WHAT NEEDS TO BE DONE: Wherever a line in the records below contains "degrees", copy that line.

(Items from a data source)
###

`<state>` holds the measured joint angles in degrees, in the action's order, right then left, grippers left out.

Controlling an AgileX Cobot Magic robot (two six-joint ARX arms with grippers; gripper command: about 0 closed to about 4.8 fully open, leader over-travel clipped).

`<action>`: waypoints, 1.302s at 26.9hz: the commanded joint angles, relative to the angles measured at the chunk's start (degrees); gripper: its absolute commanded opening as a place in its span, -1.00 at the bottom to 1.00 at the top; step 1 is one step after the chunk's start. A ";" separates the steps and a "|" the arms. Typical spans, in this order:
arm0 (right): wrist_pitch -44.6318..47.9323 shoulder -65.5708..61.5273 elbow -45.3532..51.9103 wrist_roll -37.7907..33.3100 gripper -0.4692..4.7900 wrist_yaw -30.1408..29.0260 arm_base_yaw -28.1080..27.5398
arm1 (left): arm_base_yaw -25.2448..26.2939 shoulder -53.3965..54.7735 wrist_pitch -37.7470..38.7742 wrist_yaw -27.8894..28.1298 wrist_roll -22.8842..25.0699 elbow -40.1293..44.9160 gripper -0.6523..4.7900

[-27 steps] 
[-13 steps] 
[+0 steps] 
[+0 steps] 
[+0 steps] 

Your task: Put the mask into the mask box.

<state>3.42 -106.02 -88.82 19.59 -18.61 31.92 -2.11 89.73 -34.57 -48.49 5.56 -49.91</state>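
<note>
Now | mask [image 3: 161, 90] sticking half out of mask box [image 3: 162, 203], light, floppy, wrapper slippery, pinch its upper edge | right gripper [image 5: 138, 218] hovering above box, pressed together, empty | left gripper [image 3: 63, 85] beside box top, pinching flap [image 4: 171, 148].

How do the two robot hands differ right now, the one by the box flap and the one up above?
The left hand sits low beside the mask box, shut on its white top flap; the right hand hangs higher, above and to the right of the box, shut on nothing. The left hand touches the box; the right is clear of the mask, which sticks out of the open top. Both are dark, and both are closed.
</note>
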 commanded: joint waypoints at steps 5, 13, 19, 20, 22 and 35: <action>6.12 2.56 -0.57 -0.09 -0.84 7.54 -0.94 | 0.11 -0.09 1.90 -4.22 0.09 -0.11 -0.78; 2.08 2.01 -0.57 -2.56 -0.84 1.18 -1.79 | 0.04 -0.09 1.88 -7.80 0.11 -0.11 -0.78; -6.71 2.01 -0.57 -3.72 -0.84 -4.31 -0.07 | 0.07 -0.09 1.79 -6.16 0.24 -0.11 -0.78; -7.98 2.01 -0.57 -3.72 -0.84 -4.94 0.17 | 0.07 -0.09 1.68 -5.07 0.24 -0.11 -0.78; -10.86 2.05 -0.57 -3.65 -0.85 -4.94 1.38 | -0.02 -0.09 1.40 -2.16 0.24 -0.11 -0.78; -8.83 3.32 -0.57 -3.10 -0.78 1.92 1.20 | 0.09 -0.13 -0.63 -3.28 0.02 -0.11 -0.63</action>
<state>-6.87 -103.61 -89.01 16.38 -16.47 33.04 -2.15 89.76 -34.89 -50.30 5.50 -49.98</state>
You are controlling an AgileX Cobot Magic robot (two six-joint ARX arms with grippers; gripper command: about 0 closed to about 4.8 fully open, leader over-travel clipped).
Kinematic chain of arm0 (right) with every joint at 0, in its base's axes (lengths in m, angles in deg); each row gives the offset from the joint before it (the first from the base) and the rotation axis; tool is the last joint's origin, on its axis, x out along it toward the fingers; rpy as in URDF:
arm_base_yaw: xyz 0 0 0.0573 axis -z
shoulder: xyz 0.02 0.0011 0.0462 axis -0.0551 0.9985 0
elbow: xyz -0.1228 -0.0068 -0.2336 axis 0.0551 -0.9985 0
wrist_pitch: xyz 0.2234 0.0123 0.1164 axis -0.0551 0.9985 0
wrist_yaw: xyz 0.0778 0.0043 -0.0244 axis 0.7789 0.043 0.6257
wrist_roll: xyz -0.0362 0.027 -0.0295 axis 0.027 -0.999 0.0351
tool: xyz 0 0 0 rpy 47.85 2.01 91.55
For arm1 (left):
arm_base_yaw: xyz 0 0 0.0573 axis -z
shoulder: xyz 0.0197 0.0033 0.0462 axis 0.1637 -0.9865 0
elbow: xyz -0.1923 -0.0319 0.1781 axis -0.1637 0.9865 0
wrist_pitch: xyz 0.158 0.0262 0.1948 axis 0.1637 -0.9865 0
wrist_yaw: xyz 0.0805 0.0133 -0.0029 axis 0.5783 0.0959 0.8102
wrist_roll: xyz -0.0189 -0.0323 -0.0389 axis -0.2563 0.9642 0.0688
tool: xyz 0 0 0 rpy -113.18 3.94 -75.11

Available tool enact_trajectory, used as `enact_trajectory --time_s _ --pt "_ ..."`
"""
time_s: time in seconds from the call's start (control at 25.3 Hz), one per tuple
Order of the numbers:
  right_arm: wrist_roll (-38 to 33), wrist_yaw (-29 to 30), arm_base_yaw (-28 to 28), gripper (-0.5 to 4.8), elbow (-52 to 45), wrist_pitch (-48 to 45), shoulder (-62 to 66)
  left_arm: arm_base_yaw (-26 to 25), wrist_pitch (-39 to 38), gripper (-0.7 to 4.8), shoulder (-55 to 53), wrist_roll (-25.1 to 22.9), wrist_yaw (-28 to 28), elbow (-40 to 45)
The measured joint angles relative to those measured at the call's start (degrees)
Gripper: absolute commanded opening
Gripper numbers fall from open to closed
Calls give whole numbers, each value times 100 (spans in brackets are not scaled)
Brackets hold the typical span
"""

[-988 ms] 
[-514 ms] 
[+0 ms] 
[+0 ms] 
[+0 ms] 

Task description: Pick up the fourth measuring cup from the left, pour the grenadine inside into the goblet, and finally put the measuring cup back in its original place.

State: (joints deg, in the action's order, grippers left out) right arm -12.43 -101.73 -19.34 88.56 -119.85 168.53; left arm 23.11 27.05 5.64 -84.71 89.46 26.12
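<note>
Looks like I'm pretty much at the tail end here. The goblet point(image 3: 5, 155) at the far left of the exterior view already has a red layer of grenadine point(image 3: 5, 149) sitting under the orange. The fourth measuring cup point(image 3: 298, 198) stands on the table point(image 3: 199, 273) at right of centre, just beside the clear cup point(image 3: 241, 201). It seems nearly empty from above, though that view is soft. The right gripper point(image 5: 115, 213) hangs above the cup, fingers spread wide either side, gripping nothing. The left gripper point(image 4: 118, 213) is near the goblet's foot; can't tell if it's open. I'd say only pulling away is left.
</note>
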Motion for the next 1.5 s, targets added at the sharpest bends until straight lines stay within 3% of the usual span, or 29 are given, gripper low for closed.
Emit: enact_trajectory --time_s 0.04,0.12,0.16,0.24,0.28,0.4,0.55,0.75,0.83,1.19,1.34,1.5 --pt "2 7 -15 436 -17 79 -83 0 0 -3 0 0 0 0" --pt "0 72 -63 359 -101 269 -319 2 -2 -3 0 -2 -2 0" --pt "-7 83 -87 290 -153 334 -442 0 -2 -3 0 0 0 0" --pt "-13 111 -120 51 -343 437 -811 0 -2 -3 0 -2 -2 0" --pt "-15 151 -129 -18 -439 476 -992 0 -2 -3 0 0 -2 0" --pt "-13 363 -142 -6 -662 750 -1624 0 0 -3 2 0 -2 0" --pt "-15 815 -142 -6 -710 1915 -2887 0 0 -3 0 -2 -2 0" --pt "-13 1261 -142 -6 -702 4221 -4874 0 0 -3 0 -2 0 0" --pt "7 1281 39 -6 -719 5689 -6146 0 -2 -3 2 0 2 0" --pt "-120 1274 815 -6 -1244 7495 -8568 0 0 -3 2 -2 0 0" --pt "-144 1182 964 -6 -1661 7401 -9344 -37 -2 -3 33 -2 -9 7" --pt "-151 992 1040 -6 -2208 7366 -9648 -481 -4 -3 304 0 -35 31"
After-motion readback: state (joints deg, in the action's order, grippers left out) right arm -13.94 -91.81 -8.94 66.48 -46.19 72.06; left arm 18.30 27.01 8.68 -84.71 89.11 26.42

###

TASK ANSWER:
`<state>` holds the measured joint angles in degrees, in the action's order, right then left, grippers left out.
`<action>`: waypoints, 1.302s at 26.9hz: the commanded joint angles, relative to the angles measured at the chunk's start (degrees); gripper: its absolute commanded opening as a place in its span, -1.00 at the bottom to 1.00 at the top; step 1 is one step after the chunk's start. A ";" separates the steps and a "|" the arms. Typical spans, in this order:
The measured joint angles relative to those measured at the call's start (degrees)

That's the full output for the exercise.